Diese Fälle erlangten große mediale Aufmerksamkeit. Für viele Opfer sind Missbrauch und Misshandlung allerdings Teil des Alltags. Die Gräueltaten spielen sich manchmal in aller Stille ab. Die „war doch nur ein Klaps“-Backpfeife oder das Beschimpfen nach schlechten Leistungen in der Schule zählen genauso dazu und brennen sich auf der Seele ein. Ein eindrucksvolles Bild, was aus einer Gesellschaft mit unterdrückten und gedemütigten Kindern werden kann, liefert der Film „Das weiße Band“ des Österreichers Michael Haneke. Seine These: Eine durch Konservativismus, Bestrafung und Verrohung geschundene Jugend wird dadurch radikalisiert. Eine Folge der Geschichte des Films wäre der Zweite Weltkrieg, was dort aber unausgesprochen bleibt.
Das Projekt „Mikado“ („Missbrauch von Kindern: Ätiologie, Dunkelfeld, Opfer“) der Uni Regensburg beschreib, was Missbrauch und Misshandlung eigentlich heißen: „Sexueller Missbrauch bedeutet, dass ein Erwachsener oder Jugendlicher sexuelle Handlungen an, mit oder vor einem Kind vornimmt oder an sich vornehmen lässt. Der Täter/die Täterin nutzt dabei die Abhängigkeit, das Vertrauen oder die Unterlegenheit des Kindes zur eigenen Bedürfnisbefriedigung aus. […] Der Begriff der körperlichen Misshandlung beschreibt alle Formen körperlicher Gewalt gegen Kinder, die zu körperlichen Verletzungen führen (z.B. Schlagen, Würgen, Verbrennungen zufügen).“ Missbrauch ist aber nicht auf Körperlichkeit beschränkt. „Seelische Misshandlung oder auch emotionaler Missbrauch beschreibt ein Verhalten seitens der Erwachsenen, das Kindern gegenüber eine feindliche oder abweisende Haltung zum Ausdruck bringt. Das Kind wird beispielsweise abgelehnt, herabgesetzt, isoliert, beleidigt, erniedrigt oder gekränkt.“
In den letzten 15 Jahren haben die Fälle von Kindesmisshandlungen zugenommen. 2001 gab es laut der Polizeistatistik 2.507 (erfasste!) Fälle, 2010 den Höchststand von 3.738, 2015 3.441 Fälle. Eine gute Nachricht gibt es dennoch: Der sexuelle Missbrauch von Kindern ließ in den letzten 15 Jahren nach. Seit dem Jahr 2000 sank die Zahl von 20.417 auf 13.760 Kinder im vergangenen Jahr, die Opfer von sexuellem Missbrauch wurden. Das sagt das statistische Bundesamt. Drei Viertel der Opfer sind laut Mikado Mädchen.

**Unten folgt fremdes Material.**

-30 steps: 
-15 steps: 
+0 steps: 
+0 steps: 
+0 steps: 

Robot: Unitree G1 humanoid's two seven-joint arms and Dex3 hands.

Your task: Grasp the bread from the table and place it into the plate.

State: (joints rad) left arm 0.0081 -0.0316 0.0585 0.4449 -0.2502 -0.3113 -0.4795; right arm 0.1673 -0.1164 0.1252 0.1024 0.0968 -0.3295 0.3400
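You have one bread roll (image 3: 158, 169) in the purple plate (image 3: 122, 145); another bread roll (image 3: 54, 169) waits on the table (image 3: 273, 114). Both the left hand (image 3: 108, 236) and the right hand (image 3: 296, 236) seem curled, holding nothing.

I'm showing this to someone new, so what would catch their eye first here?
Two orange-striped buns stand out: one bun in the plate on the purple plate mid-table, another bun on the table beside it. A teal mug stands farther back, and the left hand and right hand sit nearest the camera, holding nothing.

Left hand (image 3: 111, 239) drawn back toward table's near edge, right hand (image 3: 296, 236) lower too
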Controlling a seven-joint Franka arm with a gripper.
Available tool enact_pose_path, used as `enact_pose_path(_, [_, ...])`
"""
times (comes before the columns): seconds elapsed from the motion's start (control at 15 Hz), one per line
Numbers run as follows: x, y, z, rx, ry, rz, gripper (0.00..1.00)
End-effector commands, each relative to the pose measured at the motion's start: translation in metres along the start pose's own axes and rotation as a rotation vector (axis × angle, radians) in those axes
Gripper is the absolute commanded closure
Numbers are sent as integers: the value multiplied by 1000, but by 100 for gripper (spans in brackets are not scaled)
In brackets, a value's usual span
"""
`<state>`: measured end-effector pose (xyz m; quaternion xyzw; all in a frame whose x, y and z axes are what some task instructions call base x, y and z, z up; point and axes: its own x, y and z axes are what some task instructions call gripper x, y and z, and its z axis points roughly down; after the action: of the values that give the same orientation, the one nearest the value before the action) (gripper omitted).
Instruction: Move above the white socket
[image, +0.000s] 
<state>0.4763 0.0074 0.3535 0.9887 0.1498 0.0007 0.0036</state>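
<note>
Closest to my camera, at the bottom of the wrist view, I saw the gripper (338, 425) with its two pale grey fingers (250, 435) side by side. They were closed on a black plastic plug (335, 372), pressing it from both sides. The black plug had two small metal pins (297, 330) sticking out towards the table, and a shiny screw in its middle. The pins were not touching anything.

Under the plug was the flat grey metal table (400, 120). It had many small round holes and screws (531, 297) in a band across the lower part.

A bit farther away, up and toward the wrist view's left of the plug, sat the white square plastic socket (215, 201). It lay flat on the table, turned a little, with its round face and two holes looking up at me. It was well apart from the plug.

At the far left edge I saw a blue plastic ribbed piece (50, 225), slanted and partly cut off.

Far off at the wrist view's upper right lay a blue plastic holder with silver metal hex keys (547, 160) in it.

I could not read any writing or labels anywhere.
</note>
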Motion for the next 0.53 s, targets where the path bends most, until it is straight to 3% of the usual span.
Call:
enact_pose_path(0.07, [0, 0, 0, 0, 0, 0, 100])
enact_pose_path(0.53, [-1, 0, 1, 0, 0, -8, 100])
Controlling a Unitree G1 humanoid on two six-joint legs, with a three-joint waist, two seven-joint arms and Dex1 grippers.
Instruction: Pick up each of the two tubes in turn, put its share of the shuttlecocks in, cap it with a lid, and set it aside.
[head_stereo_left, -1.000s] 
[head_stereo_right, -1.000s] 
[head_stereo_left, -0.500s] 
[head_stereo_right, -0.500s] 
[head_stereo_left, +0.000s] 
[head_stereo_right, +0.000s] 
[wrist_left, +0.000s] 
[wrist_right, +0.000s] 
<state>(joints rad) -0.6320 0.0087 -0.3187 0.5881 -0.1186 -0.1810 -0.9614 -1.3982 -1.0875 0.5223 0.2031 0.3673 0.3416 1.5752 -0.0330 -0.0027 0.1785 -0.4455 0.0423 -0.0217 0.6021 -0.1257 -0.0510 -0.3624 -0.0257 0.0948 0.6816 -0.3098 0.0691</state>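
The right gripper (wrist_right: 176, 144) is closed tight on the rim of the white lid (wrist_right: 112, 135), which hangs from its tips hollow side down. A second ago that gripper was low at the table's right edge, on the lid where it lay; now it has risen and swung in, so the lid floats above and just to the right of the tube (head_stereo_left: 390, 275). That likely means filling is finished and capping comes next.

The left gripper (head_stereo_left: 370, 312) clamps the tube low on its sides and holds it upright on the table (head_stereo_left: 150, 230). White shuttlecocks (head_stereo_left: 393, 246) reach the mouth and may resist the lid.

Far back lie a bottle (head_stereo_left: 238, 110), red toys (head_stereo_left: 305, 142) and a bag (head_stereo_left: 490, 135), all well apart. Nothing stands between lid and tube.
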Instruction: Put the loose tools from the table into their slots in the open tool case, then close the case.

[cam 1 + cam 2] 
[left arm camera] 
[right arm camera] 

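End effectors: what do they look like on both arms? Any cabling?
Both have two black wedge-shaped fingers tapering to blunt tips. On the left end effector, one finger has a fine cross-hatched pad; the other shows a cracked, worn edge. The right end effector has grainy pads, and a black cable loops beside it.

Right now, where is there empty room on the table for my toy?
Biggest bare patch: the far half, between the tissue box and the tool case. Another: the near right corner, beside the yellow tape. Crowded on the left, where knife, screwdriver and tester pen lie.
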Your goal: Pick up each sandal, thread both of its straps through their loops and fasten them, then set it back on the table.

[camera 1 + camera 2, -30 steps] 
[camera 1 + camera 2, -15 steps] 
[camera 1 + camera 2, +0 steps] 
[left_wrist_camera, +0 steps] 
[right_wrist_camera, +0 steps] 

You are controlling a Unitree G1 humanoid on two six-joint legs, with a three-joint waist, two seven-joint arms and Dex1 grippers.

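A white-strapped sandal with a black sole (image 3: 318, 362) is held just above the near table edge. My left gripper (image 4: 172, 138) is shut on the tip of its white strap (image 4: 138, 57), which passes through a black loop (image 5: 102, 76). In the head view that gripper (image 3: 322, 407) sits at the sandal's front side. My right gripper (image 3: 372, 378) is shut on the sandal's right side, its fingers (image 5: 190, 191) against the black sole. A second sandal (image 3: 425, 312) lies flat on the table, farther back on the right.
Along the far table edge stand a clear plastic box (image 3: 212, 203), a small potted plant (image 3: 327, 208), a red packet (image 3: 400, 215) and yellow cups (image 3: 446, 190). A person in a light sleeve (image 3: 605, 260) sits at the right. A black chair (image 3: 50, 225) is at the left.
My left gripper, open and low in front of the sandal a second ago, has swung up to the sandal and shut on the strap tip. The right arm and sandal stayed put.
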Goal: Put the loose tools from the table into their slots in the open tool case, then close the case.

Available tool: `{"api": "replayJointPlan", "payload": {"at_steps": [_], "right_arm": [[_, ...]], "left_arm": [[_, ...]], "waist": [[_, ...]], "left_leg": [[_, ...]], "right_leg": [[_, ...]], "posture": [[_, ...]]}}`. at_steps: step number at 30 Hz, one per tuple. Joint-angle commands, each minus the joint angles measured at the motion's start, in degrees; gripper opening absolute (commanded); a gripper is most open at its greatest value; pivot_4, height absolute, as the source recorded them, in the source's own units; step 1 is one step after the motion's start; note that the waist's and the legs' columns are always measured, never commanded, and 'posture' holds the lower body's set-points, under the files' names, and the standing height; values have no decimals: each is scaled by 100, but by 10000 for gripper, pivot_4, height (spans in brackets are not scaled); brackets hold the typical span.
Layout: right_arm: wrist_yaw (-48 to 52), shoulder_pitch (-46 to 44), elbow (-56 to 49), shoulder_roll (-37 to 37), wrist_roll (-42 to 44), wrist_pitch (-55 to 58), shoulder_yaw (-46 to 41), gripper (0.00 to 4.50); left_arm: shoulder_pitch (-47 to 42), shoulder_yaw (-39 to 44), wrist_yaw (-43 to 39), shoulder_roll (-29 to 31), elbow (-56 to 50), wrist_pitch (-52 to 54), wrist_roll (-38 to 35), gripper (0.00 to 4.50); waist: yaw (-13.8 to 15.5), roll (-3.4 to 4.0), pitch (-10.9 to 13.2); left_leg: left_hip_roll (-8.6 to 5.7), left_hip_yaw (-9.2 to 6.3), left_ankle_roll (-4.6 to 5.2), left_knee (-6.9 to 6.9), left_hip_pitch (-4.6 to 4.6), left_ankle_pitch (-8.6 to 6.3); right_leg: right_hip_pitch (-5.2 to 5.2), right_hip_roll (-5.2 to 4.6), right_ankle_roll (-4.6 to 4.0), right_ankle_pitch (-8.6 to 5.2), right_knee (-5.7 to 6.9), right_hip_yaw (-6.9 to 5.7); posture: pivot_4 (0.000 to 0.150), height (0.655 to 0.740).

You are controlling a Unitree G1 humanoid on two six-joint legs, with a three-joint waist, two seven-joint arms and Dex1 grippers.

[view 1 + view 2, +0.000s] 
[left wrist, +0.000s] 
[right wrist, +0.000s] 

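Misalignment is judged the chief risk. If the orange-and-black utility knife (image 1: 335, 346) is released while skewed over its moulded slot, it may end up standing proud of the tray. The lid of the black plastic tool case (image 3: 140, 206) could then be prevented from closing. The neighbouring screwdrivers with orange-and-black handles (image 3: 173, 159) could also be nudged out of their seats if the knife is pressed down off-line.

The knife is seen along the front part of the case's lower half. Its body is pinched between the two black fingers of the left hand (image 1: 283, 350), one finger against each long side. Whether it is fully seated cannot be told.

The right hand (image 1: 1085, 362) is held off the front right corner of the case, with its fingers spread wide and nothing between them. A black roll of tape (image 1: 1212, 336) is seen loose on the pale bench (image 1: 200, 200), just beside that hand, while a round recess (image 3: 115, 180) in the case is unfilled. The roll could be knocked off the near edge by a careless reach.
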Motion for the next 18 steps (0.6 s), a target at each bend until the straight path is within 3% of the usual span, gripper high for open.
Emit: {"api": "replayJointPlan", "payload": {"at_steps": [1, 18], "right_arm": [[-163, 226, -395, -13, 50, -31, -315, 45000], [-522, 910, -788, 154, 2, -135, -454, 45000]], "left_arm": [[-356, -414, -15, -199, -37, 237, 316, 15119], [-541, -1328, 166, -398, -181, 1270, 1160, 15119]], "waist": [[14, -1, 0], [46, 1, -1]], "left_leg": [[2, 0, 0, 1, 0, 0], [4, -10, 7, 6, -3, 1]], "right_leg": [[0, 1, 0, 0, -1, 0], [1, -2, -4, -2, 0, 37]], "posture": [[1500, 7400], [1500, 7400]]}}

Etwas dagegen zu tun ist schwierig. „Kindesmisshandlung ist eine chronische Krankheit“, zitiert die ZEIT den Hamburger Rechtsmediziner Klaus Püschel. Prävention ist das Wichtigste, Strafverfolgung ebenso und ebenfalls die bestmögliche Therapie für die Opfer. Glücklicherweise gibt es eine flächendeckende Versorgung von Kindern, wenn diese Probleme haben. Die Webseite „Trau dich“ der Bundeszentrale für gesundheitliche Aufklärung zum Beispiel klärt über Kinderrechte auf und liefert eine Datenbank von Beratungsstellen in der Nähe. Das Kinder- und Jugendtelefon ist anonym, montags bis samstags von 14 bis 20 Uhr kostenfrei unter 116111 erreichbar.